Copy every line from the records below that carries the word "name".

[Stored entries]
+---+

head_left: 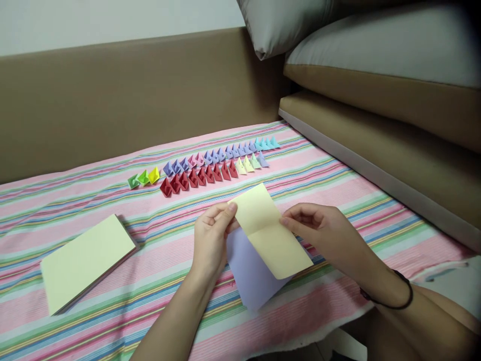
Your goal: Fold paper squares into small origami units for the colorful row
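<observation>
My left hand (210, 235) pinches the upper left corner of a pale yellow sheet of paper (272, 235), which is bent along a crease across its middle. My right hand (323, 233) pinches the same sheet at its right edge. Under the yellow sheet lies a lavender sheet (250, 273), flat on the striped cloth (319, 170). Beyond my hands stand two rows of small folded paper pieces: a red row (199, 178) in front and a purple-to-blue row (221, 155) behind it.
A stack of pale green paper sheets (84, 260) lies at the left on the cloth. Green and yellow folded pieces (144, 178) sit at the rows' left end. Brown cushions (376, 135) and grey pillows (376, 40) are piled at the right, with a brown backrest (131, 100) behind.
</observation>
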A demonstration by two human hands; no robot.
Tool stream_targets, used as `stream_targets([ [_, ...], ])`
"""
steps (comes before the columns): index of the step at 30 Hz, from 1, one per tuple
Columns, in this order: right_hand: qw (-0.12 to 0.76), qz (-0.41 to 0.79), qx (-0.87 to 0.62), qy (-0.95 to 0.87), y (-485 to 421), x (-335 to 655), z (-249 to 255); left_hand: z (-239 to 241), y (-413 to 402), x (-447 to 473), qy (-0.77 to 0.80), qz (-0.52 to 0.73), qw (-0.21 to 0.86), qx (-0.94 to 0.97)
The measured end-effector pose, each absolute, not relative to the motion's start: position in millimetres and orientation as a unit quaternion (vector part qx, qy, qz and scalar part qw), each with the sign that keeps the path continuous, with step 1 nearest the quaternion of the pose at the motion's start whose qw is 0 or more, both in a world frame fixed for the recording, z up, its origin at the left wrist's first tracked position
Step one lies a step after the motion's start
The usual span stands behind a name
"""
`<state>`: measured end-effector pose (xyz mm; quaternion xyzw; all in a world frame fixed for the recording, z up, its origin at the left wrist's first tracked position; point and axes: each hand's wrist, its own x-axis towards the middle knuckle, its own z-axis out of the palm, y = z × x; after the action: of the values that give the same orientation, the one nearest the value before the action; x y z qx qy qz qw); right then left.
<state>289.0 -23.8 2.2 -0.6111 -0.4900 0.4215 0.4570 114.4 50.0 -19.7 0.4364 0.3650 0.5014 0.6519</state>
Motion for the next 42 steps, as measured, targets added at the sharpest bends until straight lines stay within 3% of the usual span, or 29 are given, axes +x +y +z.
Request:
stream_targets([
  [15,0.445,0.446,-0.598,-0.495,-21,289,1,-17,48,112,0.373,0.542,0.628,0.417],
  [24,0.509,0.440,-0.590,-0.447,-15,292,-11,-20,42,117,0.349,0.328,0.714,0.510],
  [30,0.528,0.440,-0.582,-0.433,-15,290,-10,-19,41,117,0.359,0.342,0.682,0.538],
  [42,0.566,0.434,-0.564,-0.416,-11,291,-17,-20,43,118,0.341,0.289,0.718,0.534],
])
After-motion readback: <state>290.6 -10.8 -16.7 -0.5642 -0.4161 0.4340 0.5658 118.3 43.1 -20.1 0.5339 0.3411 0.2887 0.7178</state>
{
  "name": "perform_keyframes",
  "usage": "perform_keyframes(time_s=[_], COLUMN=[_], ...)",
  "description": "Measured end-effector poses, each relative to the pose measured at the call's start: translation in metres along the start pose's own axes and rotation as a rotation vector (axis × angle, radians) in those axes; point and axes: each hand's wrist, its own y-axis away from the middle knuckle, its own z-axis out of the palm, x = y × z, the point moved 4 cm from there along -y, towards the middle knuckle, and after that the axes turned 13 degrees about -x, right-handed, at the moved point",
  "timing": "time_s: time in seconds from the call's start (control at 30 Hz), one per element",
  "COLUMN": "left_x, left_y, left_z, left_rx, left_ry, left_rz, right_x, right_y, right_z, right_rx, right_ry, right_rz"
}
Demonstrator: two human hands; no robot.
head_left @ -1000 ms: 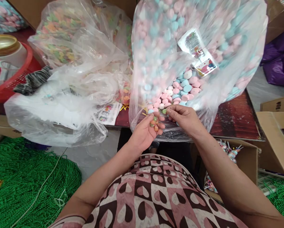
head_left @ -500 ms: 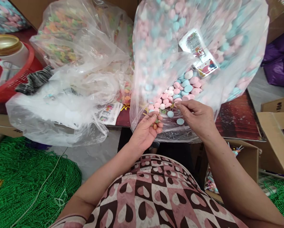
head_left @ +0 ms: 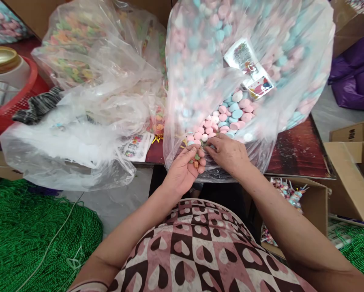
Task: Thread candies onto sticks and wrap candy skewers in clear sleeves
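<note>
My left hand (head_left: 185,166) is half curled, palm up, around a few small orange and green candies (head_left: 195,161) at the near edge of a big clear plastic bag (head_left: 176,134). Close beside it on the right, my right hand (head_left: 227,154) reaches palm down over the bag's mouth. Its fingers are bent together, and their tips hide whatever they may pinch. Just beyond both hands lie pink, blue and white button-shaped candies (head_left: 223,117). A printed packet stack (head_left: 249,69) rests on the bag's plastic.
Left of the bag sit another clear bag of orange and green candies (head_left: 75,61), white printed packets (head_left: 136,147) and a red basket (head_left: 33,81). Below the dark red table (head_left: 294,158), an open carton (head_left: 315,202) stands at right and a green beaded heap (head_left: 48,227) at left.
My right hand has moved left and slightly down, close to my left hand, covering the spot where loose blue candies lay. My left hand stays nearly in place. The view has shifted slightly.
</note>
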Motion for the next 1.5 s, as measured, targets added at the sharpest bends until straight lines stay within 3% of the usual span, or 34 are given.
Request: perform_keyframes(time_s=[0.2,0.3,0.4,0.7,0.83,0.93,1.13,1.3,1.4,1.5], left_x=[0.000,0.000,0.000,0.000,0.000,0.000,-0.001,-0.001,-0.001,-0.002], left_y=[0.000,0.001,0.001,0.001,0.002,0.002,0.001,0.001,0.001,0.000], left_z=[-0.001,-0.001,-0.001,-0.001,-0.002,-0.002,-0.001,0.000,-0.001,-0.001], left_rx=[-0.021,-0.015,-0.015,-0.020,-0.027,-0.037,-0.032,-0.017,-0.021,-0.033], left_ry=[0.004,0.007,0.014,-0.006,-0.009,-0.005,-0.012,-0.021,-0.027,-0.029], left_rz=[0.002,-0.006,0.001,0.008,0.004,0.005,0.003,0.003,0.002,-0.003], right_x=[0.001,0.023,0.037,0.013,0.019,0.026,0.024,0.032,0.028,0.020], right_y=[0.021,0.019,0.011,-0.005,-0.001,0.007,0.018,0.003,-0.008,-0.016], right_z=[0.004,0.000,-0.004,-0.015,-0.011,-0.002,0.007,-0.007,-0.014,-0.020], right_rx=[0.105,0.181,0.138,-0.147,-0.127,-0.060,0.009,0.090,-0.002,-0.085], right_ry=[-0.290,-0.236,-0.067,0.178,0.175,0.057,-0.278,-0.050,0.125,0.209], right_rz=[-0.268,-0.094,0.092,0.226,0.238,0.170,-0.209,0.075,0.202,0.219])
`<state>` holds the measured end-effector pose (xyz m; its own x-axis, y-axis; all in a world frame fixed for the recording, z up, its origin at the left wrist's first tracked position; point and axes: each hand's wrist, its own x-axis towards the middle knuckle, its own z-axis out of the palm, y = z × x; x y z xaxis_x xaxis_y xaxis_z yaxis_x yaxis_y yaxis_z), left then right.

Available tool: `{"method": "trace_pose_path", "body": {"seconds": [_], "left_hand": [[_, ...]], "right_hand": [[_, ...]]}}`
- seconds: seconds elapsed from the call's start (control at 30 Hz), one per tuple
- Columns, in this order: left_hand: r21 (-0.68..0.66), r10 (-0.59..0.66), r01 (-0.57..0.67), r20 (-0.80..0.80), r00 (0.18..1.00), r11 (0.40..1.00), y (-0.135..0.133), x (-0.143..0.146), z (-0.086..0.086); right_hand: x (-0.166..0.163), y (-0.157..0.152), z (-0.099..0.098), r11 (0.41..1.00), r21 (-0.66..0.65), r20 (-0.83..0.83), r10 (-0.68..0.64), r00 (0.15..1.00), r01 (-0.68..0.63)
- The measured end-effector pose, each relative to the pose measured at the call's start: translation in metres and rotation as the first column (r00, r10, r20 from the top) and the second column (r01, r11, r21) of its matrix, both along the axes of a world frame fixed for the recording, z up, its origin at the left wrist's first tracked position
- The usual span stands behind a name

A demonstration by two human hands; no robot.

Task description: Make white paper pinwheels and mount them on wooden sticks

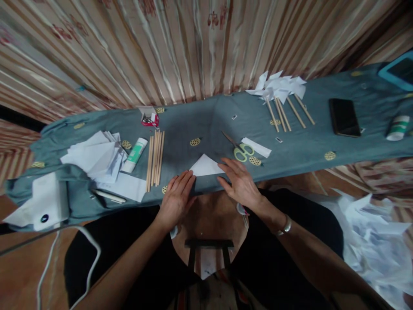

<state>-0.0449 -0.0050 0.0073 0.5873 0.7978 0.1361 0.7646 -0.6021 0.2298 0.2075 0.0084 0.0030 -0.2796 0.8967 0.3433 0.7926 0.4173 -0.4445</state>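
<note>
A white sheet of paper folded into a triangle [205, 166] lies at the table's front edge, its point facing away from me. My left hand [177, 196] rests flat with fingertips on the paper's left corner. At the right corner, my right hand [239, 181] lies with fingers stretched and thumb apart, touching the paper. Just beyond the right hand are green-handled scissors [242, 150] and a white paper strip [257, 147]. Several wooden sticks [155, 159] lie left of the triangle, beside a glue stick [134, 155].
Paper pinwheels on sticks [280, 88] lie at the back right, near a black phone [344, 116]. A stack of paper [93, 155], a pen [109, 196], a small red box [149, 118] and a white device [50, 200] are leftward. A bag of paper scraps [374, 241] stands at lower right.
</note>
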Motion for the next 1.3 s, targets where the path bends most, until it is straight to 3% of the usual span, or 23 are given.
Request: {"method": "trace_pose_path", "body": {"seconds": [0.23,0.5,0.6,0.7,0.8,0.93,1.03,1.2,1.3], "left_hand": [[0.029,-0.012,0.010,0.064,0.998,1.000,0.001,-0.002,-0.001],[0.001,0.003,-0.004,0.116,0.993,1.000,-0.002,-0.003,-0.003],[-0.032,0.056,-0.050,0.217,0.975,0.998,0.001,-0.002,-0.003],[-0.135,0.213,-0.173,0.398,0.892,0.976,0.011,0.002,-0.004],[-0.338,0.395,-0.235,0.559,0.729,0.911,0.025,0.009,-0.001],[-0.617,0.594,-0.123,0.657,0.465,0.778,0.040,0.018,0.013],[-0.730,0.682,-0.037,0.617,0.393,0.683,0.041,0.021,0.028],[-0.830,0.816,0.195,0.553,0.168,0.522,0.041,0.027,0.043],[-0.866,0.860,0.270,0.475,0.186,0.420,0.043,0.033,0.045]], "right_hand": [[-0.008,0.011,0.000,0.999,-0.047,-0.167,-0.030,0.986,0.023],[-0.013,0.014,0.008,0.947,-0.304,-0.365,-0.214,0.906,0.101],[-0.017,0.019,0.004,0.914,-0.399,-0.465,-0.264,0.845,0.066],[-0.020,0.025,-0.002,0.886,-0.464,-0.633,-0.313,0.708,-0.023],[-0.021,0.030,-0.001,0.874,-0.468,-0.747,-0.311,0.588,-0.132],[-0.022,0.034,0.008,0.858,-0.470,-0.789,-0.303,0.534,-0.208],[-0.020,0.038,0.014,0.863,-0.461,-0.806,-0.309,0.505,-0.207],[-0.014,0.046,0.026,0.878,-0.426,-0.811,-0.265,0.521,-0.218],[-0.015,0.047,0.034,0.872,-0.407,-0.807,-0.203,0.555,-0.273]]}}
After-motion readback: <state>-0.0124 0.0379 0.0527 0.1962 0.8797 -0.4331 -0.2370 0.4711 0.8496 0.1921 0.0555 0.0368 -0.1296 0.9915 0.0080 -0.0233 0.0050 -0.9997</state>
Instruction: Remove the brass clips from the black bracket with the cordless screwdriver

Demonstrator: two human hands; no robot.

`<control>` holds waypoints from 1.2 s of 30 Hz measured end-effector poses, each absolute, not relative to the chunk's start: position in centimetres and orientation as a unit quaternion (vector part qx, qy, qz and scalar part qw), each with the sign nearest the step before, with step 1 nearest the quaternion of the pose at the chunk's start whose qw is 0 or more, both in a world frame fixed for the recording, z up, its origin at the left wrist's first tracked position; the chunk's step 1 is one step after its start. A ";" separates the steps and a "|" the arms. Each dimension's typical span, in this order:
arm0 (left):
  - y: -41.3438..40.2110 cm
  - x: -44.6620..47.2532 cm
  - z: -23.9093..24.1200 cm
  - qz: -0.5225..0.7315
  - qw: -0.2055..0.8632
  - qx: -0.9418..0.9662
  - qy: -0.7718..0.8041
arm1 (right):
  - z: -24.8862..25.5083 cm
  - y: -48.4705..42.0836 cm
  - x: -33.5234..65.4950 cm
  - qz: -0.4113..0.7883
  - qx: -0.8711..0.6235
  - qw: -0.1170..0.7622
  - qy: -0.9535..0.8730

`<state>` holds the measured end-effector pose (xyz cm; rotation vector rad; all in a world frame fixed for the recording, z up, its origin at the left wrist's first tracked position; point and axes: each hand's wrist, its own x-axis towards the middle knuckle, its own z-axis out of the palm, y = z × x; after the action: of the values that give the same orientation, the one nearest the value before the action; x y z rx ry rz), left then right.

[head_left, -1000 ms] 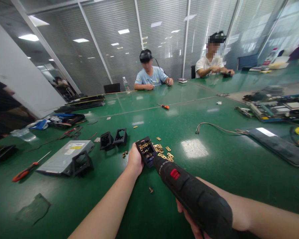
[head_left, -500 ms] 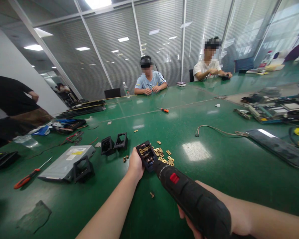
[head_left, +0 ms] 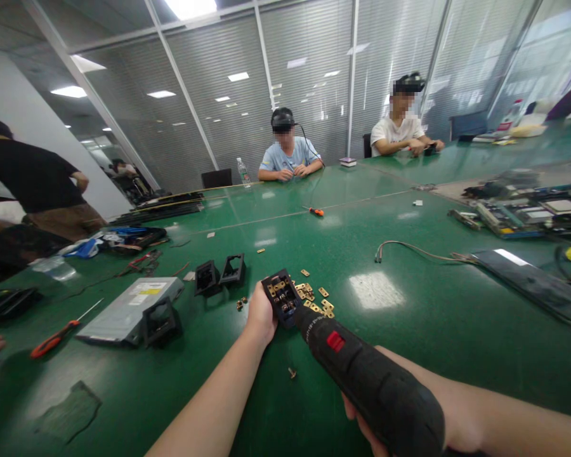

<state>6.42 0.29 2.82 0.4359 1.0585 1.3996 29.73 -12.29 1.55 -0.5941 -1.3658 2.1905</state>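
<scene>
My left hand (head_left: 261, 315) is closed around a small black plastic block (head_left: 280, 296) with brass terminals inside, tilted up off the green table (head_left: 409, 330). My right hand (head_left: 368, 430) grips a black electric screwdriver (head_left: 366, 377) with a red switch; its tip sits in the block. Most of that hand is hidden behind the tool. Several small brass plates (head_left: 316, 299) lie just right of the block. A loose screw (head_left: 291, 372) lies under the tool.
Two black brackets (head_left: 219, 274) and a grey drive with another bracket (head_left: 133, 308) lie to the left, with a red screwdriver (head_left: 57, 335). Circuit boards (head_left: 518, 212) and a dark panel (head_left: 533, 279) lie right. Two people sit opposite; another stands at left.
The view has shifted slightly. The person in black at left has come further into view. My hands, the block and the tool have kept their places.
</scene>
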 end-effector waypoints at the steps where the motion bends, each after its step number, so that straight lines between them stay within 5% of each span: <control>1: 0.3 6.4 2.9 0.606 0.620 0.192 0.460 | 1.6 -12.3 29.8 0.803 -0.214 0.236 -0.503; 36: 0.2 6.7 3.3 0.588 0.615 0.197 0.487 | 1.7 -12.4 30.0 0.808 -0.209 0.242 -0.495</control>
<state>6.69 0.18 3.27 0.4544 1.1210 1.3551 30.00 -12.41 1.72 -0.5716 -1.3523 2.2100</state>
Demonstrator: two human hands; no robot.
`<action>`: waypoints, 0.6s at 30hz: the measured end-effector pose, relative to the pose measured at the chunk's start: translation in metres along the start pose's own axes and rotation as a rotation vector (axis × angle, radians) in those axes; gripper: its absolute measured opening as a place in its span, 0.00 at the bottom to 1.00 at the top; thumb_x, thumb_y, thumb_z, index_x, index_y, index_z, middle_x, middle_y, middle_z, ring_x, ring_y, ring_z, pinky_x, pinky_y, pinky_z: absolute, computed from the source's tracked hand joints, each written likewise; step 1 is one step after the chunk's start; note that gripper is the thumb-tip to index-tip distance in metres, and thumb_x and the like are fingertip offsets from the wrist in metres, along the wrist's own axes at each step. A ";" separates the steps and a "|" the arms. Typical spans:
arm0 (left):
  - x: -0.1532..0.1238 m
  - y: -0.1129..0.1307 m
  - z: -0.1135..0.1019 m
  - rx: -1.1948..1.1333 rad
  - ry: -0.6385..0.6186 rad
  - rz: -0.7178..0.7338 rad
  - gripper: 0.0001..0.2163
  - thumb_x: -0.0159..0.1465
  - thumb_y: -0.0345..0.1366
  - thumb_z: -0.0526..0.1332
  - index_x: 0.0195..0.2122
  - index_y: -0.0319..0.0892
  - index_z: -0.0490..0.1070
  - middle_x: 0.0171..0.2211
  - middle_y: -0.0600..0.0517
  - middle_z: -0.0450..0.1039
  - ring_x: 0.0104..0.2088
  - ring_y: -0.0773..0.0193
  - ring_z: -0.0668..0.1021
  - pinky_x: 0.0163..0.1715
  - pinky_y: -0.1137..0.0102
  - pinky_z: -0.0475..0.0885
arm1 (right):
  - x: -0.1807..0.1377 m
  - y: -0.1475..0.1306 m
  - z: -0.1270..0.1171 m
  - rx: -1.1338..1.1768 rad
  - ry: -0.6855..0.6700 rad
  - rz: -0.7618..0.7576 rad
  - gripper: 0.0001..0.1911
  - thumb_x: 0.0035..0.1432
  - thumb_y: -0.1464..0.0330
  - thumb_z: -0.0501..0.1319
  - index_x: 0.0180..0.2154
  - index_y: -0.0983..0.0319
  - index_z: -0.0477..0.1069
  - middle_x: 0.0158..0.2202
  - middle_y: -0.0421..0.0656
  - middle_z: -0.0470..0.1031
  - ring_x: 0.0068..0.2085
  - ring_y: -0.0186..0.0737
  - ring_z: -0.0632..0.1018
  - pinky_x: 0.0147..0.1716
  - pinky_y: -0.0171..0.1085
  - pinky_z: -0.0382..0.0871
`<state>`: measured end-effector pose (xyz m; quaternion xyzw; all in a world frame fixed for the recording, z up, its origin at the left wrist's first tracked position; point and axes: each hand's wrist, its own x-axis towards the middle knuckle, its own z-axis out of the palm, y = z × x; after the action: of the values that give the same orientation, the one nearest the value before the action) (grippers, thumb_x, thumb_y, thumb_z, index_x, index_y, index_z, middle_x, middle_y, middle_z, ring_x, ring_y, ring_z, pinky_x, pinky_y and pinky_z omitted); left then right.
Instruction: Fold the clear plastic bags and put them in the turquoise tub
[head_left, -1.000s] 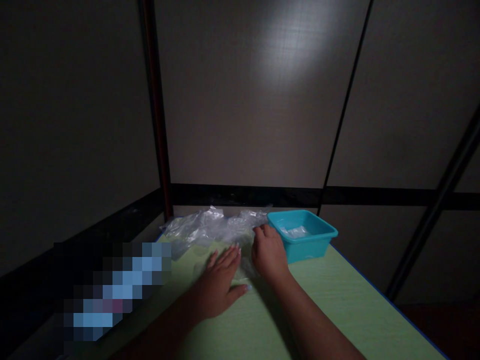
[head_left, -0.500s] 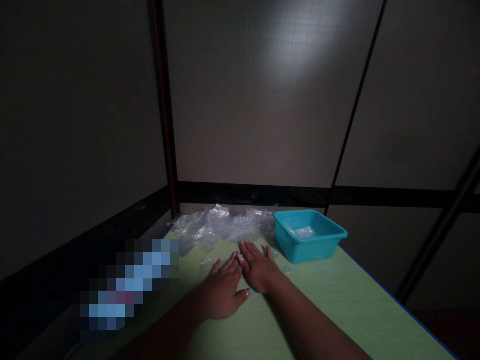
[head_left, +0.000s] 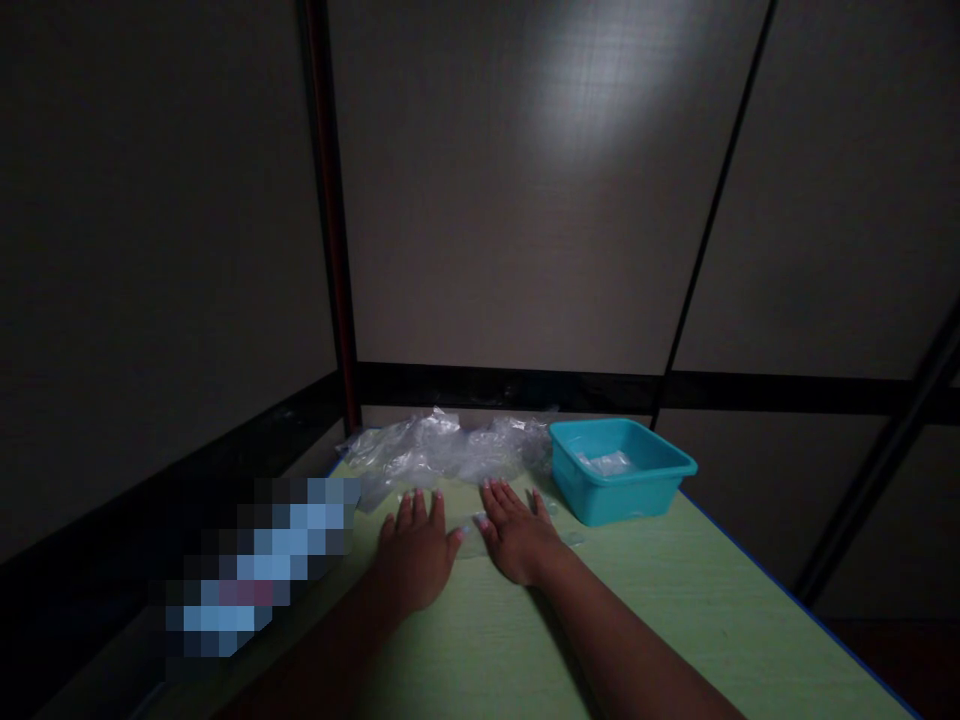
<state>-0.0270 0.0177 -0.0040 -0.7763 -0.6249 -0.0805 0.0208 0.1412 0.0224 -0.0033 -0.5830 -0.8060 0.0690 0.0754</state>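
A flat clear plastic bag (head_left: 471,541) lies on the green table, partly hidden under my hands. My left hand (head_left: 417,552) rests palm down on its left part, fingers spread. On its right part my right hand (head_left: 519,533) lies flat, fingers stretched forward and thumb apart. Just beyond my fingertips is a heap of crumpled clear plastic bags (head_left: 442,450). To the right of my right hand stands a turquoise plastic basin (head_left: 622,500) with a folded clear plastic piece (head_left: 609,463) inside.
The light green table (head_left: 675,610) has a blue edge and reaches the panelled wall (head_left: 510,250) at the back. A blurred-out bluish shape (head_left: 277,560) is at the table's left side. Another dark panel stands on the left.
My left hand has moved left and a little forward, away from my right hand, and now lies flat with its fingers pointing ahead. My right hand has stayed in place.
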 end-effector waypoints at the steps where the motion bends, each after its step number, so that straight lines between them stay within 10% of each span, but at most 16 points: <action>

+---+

◆ RESULT:
The usual span stands behind a name
  "name": "perform_keyframes",
- The usual span stands behind a name

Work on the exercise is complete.